Cette question d’une gouvernance sur l’attractivité des métiers a déjà fait l’objet de propositions jamais suivies d’effets à ce jour comme la création d’une délégation interministérielle aux métiers du social, du médico‑social et du soin, annoncée le 17 novembre dernier parmi les mesures de la stratégie "bien vieillir".

À l’occasion de la Conférence des métiers le 18 février 2022, le Premier ministre M. Jean Castex s’était engagé à la création d’ » un Comité des métiers socioéducatifs, avec toutes les parties prenantes, pour organiser dans la durée un pilotage resserré de la bonne mise en œuvre d’un agenda ambitieux pour ces métiers ».

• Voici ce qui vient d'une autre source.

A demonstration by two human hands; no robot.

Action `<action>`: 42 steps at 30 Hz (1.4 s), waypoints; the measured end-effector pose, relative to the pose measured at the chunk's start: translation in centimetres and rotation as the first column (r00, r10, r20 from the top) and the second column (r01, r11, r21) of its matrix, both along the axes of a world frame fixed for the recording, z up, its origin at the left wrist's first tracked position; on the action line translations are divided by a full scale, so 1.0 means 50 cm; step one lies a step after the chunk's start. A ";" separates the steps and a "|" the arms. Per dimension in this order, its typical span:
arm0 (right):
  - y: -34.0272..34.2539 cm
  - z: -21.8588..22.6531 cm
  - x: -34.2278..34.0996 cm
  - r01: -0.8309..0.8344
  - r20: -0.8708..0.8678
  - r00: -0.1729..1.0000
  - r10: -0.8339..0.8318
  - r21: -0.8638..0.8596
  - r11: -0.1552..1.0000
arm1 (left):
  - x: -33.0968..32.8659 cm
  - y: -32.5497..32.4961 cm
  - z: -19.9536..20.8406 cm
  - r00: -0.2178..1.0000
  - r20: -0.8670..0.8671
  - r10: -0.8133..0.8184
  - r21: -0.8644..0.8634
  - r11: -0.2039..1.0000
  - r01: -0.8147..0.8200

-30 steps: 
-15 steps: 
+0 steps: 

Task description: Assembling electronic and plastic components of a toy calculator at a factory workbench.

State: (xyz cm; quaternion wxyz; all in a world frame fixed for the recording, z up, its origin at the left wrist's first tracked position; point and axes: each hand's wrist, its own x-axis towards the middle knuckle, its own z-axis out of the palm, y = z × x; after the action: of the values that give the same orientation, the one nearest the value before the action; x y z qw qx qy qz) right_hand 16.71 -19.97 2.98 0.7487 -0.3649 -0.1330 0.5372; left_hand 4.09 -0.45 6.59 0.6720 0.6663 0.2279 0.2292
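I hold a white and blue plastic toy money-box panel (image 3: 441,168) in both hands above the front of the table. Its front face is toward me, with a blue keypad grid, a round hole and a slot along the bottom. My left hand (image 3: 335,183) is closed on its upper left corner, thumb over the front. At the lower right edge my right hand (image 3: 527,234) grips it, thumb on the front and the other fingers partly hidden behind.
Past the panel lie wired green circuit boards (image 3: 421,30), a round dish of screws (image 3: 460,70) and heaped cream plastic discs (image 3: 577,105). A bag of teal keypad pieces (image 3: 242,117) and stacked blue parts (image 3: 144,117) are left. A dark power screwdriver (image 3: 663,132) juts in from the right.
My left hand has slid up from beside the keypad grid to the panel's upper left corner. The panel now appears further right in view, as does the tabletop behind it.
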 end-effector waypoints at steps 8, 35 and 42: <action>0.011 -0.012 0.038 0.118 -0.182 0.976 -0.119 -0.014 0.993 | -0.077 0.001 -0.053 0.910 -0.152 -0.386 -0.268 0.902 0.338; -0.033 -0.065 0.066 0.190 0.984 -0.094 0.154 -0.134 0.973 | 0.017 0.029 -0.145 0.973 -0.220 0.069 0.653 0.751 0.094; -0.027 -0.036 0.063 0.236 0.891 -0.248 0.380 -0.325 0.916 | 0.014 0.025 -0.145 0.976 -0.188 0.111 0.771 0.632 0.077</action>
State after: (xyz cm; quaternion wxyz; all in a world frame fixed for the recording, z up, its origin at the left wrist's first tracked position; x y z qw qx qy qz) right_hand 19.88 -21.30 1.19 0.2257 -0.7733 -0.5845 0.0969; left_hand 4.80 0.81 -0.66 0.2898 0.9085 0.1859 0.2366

Celui‑ci était présenté comme devant établir enfin un diagnostic partagé sur le périmètre des personnels encore exclus et le chiffrage précis nécessaires à l’égalité de la revalorisation.

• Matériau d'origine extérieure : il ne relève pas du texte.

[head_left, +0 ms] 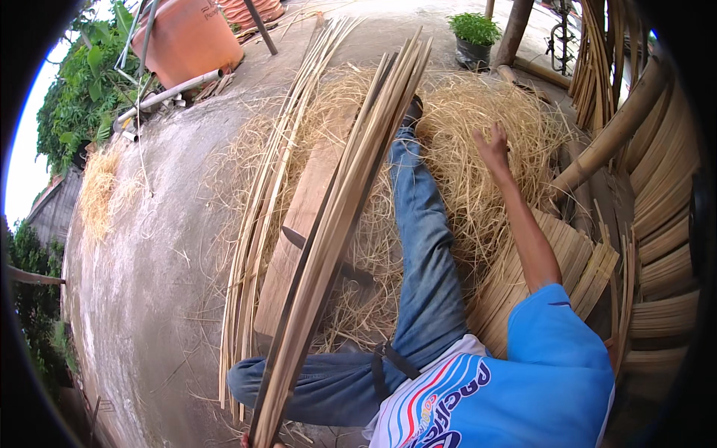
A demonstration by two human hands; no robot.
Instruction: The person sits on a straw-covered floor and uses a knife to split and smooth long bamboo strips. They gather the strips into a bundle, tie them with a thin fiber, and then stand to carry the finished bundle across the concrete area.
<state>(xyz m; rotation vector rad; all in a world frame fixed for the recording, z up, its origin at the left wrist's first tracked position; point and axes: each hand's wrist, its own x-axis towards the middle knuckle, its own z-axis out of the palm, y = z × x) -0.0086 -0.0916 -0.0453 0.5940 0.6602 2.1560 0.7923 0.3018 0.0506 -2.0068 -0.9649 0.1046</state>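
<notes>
Tan strips (346, 205) slanting over the bent left leg (332, 390) could fan apart, since only the left hand (245, 440), its finger grip unclear, meets their near end; the right hand (494, 151), fingers spread, hangs over far-right shavings (461, 101).

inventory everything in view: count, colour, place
Strip bundle: 1, tan, centre
Loose strips: several, tan, left of centre
Plank: 1, brown, behind bundle
Blade-like piece: 1, dark, at plank
Large shavings heap: 1, straw-yellow, upper centre
Small shavings heap: 1, straw-yellow, left
Container: 1, orange, upper left
Pipes: several, grey, by container
Potted plant: 1, green, top
Poles: several, brown, upper right
Stacked slats: many, tan, far right
Flat slats: several, tan, right
Foliage: uncounted, green, left
Ground: grey, throughout
Shirt: 1, blue-white, lower right
Trousers: 1, blue, centre
Left hand: 1, gripping bundle, bottom edge
Right hand: 1, open, upper right
</notes>
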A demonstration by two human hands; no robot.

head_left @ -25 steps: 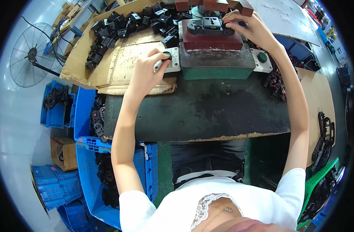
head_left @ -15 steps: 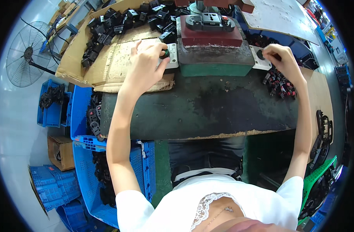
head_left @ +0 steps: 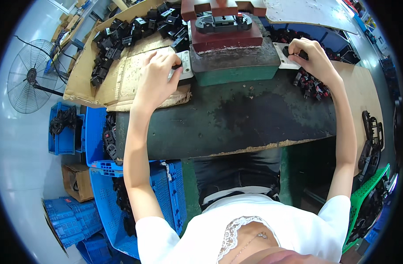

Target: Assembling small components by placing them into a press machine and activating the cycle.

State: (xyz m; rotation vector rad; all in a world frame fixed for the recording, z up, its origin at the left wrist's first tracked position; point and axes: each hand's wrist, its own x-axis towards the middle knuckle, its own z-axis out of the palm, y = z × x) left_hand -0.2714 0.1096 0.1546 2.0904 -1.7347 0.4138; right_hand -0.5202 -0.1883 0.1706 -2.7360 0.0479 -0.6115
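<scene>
Head view: a dark worktable (head_left: 245, 116) bears a green-sided base (head_left: 234, 75), where a red upper die (head_left: 228, 9) overhangs a red block (head_left: 228, 41). Left hand (head_left: 158, 75) and right hand (head_left: 313, 58) curl loosely; whether they grip, I cannot tell. Atop the block lies a black plastic part (head_left: 223, 25). Under the hands sit a left control box (head_left: 186, 66) and right control box (head_left: 284, 60).

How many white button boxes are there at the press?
2: one box left of the green block, partly covered by the left hand; the other box right of it, partly covered by the right hand. Any behind the block would be hidden.
</scene>
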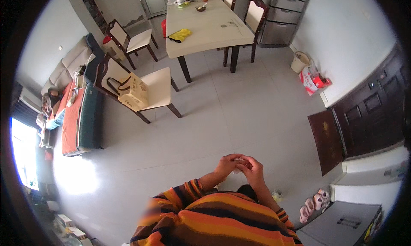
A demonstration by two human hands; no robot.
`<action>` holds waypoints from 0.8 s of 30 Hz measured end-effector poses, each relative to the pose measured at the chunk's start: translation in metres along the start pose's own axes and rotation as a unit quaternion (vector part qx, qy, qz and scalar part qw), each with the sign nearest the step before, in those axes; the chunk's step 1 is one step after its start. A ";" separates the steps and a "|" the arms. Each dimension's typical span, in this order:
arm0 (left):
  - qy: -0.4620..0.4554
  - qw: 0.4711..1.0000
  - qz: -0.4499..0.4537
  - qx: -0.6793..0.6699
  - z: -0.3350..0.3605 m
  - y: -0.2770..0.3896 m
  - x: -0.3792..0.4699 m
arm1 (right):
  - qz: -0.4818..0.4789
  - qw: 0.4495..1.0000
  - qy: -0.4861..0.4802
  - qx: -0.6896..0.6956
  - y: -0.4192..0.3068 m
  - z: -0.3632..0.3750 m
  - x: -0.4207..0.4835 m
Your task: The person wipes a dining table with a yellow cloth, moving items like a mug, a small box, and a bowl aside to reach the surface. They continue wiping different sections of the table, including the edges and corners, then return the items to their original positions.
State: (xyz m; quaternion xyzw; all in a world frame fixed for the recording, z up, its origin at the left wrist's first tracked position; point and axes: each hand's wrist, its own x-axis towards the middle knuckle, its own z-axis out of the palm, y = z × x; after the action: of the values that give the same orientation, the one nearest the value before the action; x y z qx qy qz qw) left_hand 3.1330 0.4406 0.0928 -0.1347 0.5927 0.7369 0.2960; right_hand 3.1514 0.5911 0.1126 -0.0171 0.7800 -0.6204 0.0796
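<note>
My left hand (224,167) and my right hand (255,171) meet in front of my striped sweater, fingertips together. Between them is a small whitish, crumpled item (237,170), pinched by both hands. Fingers cover most of it, so I cannot tell exactly what it is. Below the hands lies the grey tiled floor (199,136).
Ahead stands a dining table (208,24) with yellow gloves (181,35). A chair (159,85) to the left bears a paper bag (135,90). A person (53,100) is on the sofa (91,117). Pink shoes (308,207) and a doormat (326,143) are right.
</note>
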 end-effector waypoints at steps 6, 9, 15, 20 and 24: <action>0.006 0.979 -0.050 -0.197 -0.040 0.038 0.077 | -0.012 0.997 -0.063 -0.049 0.026 -0.007 0.118; 0.015 0.973 -0.039 -0.228 -0.049 0.070 0.130 | -0.031 0.992 -0.079 -0.089 0.036 -0.020 0.181; 0.047 0.970 0.012 -0.238 -0.046 0.173 0.222 | -0.058 0.990 -0.107 -0.077 0.014 -0.060 0.339; 0.118 0.960 0.045 -0.249 -0.070 0.237 0.274 | 0.077 0.980 -0.173 0.065 -0.003 -0.058 0.457; 0.168 0.951 0.071 -0.251 -0.128 0.268 0.316 | 0.064 0.986 -0.128 0.080 -0.003 -0.035 0.559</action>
State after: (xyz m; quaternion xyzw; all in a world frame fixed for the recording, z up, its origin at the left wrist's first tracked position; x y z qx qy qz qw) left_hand 2.7050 0.3727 0.0984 -0.2839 0.4380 0.8476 0.0960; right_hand 2.5943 0.5544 0.0653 -0.0398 0.7109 -0.6668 0.2199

Pour lever les freins, plusieurs voix demandent aujourd’hui la mise en place de ce comité comme une des solutions de règlement de la question des exclus du Ségur afin que chacun s’engage dans des solutions pérennes pour sortir le secteur de la crise.

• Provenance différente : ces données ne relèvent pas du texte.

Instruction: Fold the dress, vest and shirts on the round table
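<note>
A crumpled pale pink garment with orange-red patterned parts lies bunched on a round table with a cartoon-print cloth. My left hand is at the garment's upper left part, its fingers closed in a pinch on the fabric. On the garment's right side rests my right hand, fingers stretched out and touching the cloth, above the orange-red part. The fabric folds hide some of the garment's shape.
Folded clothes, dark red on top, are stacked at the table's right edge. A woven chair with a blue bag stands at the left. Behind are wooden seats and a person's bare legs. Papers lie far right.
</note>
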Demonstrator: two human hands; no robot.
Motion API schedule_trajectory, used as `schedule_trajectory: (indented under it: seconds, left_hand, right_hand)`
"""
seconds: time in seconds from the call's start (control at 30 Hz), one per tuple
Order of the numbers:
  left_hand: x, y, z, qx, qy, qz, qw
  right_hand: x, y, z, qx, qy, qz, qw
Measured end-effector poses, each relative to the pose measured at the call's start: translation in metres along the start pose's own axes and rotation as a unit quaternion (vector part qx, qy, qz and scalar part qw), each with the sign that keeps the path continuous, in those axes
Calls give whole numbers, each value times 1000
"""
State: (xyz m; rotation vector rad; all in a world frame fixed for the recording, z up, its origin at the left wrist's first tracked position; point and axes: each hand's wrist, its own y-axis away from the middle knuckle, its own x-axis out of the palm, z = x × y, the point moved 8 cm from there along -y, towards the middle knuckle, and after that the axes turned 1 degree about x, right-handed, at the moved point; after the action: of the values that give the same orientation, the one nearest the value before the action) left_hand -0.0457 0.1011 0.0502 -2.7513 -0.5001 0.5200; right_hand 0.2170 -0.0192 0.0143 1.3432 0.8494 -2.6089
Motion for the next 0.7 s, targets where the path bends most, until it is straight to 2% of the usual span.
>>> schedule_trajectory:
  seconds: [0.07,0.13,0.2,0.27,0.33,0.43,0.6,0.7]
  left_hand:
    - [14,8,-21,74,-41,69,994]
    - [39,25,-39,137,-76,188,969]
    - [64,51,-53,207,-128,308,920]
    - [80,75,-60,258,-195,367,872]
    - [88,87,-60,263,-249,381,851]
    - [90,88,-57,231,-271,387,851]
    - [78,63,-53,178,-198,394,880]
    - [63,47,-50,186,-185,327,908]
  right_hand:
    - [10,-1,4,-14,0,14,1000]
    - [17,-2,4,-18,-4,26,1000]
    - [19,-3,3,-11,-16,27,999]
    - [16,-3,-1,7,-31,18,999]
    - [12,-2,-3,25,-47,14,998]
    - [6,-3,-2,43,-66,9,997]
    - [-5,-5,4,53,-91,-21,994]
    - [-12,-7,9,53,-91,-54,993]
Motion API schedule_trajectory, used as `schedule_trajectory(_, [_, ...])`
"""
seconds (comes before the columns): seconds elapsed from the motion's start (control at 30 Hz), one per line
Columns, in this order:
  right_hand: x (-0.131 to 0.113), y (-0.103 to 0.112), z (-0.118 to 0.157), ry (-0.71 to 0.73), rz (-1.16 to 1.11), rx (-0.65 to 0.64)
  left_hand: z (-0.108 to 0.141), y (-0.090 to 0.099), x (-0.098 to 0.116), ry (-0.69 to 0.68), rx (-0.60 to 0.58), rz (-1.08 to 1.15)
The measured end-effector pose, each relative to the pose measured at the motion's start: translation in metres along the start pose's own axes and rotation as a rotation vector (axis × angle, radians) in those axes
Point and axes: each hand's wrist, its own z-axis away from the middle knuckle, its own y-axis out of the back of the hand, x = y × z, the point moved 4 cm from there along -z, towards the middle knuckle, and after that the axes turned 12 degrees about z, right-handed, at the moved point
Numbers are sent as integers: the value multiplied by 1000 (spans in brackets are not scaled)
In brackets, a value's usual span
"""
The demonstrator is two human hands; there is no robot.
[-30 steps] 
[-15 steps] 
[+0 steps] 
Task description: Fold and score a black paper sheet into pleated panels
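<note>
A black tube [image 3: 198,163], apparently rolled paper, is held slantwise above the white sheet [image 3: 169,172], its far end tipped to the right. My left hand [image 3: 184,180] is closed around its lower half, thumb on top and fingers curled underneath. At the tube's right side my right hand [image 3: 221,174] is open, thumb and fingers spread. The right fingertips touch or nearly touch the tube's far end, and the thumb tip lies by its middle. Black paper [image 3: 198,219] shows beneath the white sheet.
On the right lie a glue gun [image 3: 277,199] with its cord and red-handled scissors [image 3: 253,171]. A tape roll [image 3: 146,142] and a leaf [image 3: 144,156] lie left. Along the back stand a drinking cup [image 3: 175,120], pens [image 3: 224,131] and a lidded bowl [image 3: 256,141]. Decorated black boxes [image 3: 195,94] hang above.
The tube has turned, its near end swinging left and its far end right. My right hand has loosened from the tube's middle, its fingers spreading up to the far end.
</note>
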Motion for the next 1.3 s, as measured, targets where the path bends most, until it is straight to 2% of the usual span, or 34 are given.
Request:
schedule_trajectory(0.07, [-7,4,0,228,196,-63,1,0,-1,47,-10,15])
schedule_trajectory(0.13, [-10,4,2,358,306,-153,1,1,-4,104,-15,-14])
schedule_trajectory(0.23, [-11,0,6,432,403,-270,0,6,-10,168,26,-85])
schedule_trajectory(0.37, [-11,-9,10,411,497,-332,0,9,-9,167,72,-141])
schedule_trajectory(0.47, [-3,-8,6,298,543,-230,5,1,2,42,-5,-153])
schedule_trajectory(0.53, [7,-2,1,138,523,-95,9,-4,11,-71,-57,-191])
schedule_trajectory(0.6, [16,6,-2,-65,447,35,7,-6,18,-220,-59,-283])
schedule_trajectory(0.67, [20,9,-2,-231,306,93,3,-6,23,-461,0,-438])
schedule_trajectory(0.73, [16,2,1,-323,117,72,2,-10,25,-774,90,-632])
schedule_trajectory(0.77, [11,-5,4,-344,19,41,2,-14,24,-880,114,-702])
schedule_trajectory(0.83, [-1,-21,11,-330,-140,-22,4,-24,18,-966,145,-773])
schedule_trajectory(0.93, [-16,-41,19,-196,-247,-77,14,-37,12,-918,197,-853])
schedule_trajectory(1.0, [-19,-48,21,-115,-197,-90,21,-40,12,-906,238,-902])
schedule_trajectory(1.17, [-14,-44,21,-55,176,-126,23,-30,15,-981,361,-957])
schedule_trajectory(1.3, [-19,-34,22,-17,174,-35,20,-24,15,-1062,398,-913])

Tel est l’objet de cette proposition de résolution.

 


– 1 –

proposition de RÉSOLUTION

Article unique

L’Assemblée nationale,

Vu l’article 34‑1 de la Constitution,

Vu l’article 136 du Règlement de l’Assemblée nationale,

Vu la loi n° 2023‑1250 du 26 décembre 2023 de financement de la sécurité sociale pour 2024,

Vu le rapport pris en application de l’article 83 de la loi n° 2022‑1616 du 23 décembre 2022 de financement de la sécurité sociale pour 2023 sur les exclus du Ségur,

Considérant l’effort financier des « accords du Ségur et de la mission Laforcade » qui ont amorcé une revalorisation nécessaire d’un certain nombre de personnels sanitaires, sociaux et médico‑sociaux ;

Considérant que l’exclusion de ces accords d’un certain nombre de personnels listés par les rapports mentionnés déstabilisent le secteur sanitaire, social et médico‑social ;

Considérant que le rapport rendu en application de l’article 83 de la loi n° 2022‑1616 du 23 décembre 2022 de financement de la sécurité sociale pour 2023 n’a pas permis un constat partagé sur le nombre et le périmètre des personnels exclus des revalorisations ni ne mentionne aucune piste pour améliorer spécifiquement la rémunération de ces professionnels ;

– invite le Gouvernement à mettre en place sans délai le comité des métiers du secteur social et médico‑social annoncé le 18 février 2022, regroupant les acteurs associatifs, les organisations professionnelles et les autorités publiques concernées ;

– demande que ce comité des métiers se saisisse en priorité de la question des personnels exclus des « accords du Ségur et Laforcade », préalable indispensable à la question de l’attractivité et organise dans la durée un pilotage resserré de la mise en œuvre de cet agenda d’attractivité ;

– propose au Gouvernement d’envisager sa déclinaison dans les territoires en fonction des besoins de la population et de l’offre médico‑sociale et sociale dans les bassins de vie ;

– propose que ce comité des métiers pose un diagnostic partagé par ses membres sur le nombre et le périmètre des professionnels encore exclus ;

– invite ce comité des métiers à avoir une réflexion particulière sur les personnels exerçant principalement des fonctions de direction, administratives ou techniques, mais aussi des assistants maternels ou familiaux et les métiers socio‑éducatifs ;

– propose que ce comité des métiers se voit confirmer les attributions initialement définies à savoir la gestion prévisionnelle des emplois et de compétences, de la rénovation de l’architecture des qualifications et des diplômes ou de la modernisation des outils de contractualisation pour améliorer la qualité du travail des professionnels et faciliter l’innovation ;

– propose qu’il accorde une attention particulière à la réflexion sur les taux et normes d’encadrement dans l’ensemble des métiers du lien ;

– demande que soit définie une programmation budgétaire destinée à donner de la visibilité aux professionnels du secteur permettant la revalorisation de l’ensemble des personnels encore exclus « des accords du Ségur et Laforcade ».